Recorded information:
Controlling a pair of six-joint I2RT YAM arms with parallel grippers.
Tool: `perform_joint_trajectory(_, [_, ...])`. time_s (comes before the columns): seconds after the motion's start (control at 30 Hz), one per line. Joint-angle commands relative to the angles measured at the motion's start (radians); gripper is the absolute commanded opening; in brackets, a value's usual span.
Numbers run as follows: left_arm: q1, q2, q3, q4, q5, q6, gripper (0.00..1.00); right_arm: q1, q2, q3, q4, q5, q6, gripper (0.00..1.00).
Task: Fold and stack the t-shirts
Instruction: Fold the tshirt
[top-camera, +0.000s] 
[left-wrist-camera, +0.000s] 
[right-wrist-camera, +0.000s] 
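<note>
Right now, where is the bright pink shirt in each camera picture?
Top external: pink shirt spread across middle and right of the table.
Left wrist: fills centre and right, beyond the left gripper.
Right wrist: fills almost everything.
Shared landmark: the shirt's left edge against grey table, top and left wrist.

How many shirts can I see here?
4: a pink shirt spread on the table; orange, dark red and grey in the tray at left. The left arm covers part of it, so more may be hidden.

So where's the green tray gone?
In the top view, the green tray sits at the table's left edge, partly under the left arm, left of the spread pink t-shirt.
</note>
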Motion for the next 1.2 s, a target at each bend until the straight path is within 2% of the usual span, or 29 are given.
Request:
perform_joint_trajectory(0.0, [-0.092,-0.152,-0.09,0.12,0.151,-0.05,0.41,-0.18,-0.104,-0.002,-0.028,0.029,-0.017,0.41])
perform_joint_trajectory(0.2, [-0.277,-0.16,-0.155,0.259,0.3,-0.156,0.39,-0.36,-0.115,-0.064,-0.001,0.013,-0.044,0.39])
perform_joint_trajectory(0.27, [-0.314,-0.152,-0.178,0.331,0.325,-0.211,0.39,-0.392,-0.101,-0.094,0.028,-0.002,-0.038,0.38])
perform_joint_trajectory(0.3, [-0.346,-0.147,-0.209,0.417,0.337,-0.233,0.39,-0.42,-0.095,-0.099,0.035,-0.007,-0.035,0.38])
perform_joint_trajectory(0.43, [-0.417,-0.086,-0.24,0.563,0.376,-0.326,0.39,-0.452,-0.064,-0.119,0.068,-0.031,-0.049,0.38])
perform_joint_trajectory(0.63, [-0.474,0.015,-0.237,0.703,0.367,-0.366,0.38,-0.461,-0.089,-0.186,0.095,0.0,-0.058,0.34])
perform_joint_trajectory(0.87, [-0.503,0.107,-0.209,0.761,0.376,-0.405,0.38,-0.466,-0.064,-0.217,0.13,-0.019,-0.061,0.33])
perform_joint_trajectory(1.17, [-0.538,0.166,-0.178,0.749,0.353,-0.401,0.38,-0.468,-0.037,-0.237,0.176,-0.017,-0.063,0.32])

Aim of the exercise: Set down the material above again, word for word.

Completed task:
Controlling a pair of six-joint I2RT YAM arms with parallel grippers.
Tool: `perform_joint_trajectory(_, [_, ...])`. time_s (comes before the columns): seconds after the motion's start (control at 30 Hz), one per line. Joint-angle commands relative to the angles measured at the motion's start (radians); gripper is the absolute commanded opening; in brackets, a value's usual span.
Numbers run as follows: left_arm: q1, q2, q3, q4, q5, q6, gripper (0.00..1.00); right_arm: q1, q2, q3, q4, q5, q6, gripper (0.00..1.00).
Task: Fold and stack the t-shirts
Instruction: Fold the tshirt
[top-camera, +0.000s] 
[left-wrist-camera, +0.000s] 
[right-wrist-camera, +0.000s] 
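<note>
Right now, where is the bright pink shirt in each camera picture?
Top external: pink shirt spread across middle and right of the table.
Left wrist: fills centre and right, beyond the left gripper.
Right wrist: fills almost everything.
Shared landmark: the shirt's left edge against grey table, top and left wrist.

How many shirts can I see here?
4: a pink shirt spread on the table; orange, dark red and grey in the tray at left. The left arm covers part of it, so more may be hidden.

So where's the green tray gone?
In the top view, the green tray sits at the table's left edge, partly under the left arm, left of the spread pink t-shirt.
</note>
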Motion for the next 1.2 s, a target at each bend until the straight path is within 2% of the usual span, or 29 are given.
Request:
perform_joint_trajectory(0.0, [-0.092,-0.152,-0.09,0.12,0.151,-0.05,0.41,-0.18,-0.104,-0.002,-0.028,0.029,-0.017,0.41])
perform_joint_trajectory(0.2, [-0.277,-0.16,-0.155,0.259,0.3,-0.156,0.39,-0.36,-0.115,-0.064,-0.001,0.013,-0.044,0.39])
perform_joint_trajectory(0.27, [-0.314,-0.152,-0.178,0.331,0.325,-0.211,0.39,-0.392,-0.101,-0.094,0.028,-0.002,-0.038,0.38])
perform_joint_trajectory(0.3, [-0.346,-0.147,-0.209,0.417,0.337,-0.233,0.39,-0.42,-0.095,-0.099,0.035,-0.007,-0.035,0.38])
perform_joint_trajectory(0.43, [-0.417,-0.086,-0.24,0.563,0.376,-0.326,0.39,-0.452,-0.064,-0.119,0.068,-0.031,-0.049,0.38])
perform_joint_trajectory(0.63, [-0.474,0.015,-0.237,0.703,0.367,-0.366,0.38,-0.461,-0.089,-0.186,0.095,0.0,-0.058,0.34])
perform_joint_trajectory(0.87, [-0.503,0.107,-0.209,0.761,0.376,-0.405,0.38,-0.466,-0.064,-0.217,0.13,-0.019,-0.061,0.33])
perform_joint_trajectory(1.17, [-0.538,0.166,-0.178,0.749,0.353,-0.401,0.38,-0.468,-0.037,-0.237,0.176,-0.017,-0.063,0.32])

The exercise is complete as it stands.